- Opening Delimiter -

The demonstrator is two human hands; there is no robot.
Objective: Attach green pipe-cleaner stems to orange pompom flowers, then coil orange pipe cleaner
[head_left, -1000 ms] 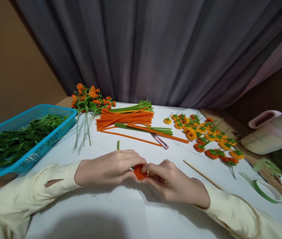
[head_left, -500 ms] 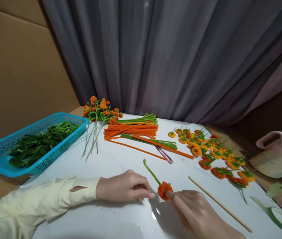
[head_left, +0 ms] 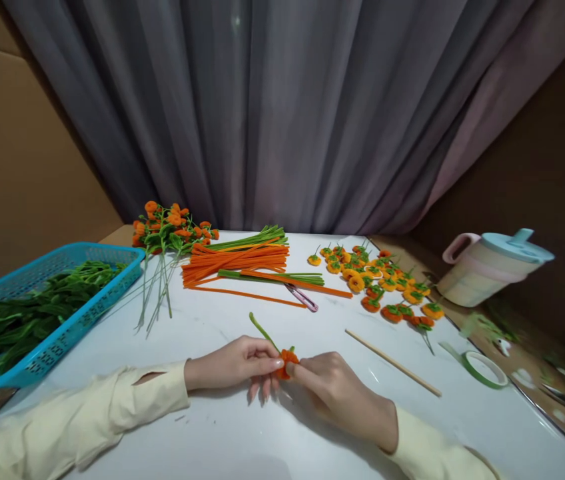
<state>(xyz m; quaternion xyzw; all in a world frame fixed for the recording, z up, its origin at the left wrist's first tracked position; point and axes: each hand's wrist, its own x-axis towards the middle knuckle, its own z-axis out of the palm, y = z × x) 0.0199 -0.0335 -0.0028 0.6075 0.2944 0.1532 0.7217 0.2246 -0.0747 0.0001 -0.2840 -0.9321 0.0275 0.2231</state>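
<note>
An orange fuzzy pipe-cleaner flower [head_left: 290, 360] with a green stem sits between my two hands, low over the white table. My left hand [head_left: 242, 363] pinches its left side, the thumb against the petals and the other fingertips beneath. From the right, my right hand [head_left: 335, 387] grips the same flower between thumb and index finger. The green stem [head_left: 262, 330] slants up and left from the bloom. Beyond my hands lie a bundle of orange pipe cleaners [head_left: 237, 263], some green ones [head_left: 262, 237] and a pink utility knife [head_left: 303, 299].
Finished flower heads [head_left: 390, 280] spread over the right side. A thin wooden stick [head_left: 392, 362] and green tape roll [head_left: 484, 369] lie nearer. At left stand a blue basket [head_left: 72, 333] of green leaves [head_left: 37, 310] and stemmed orange flowers [head_left: 172, 227]. A lidded cup [head_left: 487, 267] is far right.
My left hand has come to the flower and now pinches it together with my right hand. The view has swung right, showing the whole cup and more of the right sleeve.
</note>
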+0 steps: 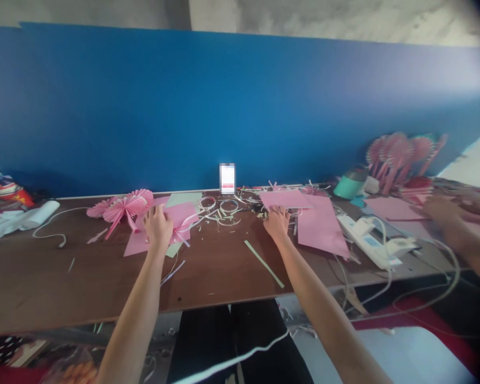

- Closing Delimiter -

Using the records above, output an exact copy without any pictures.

The demonstrator is two human hands; there is no robot.
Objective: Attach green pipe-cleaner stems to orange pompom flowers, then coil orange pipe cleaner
[head_left, -1000 ms] 
[head_left, -500 ms] 
[head_left, +0 ms] 
<state>(xyz m; quaternion xyzw; all in a world frame fixed for the recording, z up, its origin at the left wrist's first tracked position; point and axes: each hand's wrist, its own x-axis towards the middle knuckle, its own z-axis out of the palm, y = z × x) 0.0199 -0.0335 -0.0028 0.6075 0.2944 0.1532 0.7217 0.2246 -0.0747 0.0001 -0.2840 -0.9321 0.0275 0.2231</state>
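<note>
An orange fuzzy pipe-cleaner flower [head_left: 290, 360] with a green stem sits between my two hands, low over the white table. My left hand [head_left: 242, 363] pinches its left side, the thumb against the petals and the other fingertips beneath. From the right, my right hand [head_left: 335, 387] grips the same flower between thumb and index finger. The green stem [head_left: 262, 330] slants up and left from the bloom. Beyond my hands lie a bundle of orange pipe cleaners [head_left: 237, 263], some green ones [head_left: 262, 237] and a pink utility knife [head_left: 303, 299].
Finished flower heads [head_left: 390, 280] spread over the right side. A thin wooden stick [head_left: 392, 362] and green tape roll [head_left: 484, 369] lie nearer. At left stand a blue basket [head_left: 72, 333] of green leaves [head_left: 37, 310] and stemmed orange flowers [head_left: 172, 227]. A lidded cup [head_left: 487, 267] is far right.
My left hand has come to the flower and now pinches it together with my right hand. The view has swung right, showing the whole cup and more of the right sleeve.
</note>
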+0 steps: 

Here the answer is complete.